=== Begin Enclosure ===

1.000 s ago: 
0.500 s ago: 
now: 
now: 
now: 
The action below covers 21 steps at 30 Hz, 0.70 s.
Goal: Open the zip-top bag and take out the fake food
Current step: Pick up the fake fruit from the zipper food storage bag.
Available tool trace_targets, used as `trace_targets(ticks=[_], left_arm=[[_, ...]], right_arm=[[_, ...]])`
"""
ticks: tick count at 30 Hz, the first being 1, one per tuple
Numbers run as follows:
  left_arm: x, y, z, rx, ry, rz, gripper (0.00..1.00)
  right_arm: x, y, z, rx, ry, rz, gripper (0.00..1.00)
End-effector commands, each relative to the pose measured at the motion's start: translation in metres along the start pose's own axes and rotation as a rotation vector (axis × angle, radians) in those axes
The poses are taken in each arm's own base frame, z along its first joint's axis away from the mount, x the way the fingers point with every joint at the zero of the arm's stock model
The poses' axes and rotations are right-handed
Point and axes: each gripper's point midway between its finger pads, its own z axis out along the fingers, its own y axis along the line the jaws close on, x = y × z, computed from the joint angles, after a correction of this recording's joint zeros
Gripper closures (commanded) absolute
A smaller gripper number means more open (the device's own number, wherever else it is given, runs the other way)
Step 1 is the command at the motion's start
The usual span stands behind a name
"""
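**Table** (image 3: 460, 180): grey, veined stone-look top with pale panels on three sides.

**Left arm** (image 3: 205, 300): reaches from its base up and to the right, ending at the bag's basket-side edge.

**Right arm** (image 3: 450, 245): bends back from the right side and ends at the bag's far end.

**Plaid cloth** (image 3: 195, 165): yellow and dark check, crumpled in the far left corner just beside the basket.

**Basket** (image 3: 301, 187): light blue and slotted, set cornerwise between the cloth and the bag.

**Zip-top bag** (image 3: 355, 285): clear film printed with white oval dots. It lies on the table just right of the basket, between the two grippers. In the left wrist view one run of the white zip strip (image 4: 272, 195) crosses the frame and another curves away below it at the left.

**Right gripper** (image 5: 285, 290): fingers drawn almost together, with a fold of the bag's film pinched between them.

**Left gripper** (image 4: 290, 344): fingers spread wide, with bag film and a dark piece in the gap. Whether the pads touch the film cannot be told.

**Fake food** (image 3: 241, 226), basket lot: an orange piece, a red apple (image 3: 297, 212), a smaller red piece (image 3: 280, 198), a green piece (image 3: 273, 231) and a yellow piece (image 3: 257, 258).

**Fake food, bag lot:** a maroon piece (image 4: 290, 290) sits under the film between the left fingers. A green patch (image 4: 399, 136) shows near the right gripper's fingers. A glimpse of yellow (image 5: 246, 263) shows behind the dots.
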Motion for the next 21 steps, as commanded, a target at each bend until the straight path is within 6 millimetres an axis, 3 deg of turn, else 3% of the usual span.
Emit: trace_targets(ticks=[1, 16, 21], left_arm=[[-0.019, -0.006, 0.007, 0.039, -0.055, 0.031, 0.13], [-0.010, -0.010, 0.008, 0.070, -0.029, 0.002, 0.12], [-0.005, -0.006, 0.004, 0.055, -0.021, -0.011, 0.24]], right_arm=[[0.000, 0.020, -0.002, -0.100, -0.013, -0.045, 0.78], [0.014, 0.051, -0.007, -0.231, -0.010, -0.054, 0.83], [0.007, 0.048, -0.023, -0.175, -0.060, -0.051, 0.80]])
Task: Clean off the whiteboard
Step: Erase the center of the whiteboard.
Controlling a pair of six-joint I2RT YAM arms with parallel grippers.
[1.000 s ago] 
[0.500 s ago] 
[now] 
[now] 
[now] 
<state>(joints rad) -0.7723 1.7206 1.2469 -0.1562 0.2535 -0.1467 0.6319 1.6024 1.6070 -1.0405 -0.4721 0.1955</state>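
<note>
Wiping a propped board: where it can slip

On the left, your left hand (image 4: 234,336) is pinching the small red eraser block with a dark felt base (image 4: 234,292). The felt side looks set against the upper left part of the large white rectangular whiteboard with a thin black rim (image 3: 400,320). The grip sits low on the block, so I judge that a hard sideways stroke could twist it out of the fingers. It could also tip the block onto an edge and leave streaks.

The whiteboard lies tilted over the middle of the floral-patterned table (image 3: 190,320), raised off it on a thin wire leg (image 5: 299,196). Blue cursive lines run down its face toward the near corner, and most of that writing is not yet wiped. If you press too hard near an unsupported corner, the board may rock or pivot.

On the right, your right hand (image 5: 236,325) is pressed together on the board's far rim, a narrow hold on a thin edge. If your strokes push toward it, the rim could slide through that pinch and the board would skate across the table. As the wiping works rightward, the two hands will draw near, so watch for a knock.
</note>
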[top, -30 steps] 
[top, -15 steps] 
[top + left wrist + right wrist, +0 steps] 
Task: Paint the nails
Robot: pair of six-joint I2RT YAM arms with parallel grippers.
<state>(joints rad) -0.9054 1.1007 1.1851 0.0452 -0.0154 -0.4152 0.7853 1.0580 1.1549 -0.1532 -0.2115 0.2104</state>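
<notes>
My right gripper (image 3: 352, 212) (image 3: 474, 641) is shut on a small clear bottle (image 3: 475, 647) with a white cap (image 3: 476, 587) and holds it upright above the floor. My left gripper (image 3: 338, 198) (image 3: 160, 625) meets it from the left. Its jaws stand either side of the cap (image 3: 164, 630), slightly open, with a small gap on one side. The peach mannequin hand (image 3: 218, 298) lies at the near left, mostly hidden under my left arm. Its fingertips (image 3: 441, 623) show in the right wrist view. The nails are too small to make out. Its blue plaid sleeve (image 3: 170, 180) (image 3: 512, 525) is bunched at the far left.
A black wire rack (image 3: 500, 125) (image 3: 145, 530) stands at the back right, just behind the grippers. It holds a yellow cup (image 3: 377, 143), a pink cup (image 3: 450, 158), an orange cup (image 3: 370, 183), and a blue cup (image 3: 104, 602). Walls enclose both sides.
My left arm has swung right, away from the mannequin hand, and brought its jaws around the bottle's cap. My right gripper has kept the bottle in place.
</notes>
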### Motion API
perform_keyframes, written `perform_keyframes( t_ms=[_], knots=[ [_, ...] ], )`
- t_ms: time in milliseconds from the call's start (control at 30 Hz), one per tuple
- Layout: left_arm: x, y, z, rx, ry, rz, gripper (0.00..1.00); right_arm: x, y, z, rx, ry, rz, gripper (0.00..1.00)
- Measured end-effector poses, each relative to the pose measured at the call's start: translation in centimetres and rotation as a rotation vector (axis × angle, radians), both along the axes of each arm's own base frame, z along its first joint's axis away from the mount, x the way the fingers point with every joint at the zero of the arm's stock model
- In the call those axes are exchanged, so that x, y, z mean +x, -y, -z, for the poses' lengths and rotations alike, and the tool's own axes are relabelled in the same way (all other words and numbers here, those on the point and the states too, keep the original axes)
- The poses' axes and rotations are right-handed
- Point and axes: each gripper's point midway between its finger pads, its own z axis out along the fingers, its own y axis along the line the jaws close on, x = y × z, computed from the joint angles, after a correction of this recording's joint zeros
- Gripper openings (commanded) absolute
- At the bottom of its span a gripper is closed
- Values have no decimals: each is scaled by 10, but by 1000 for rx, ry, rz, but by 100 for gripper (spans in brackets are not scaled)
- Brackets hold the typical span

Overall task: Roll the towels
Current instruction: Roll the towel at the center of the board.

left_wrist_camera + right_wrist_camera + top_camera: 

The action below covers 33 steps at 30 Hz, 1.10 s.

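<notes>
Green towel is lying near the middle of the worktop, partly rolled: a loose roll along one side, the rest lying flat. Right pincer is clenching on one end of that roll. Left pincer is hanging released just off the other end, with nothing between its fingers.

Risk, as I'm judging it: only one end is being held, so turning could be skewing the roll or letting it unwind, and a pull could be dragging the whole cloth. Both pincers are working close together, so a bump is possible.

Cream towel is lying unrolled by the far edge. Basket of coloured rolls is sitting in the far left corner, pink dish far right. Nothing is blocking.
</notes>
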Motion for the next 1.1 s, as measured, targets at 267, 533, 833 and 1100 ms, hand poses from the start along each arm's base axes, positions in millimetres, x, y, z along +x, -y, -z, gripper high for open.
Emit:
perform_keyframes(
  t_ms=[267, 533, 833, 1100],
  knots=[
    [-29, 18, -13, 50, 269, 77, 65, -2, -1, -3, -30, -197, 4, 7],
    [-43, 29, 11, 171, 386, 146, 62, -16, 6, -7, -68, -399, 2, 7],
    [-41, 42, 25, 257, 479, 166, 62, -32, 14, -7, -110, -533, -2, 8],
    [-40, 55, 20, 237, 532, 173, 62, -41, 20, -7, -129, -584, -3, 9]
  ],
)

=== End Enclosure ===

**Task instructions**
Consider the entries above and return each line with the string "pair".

**Answer section**
Controlling a pair of six-joint I2RT YAM arms with parallel grippers.
Robot: pair of six-joint I2RT YAM arms with parallel grippers.

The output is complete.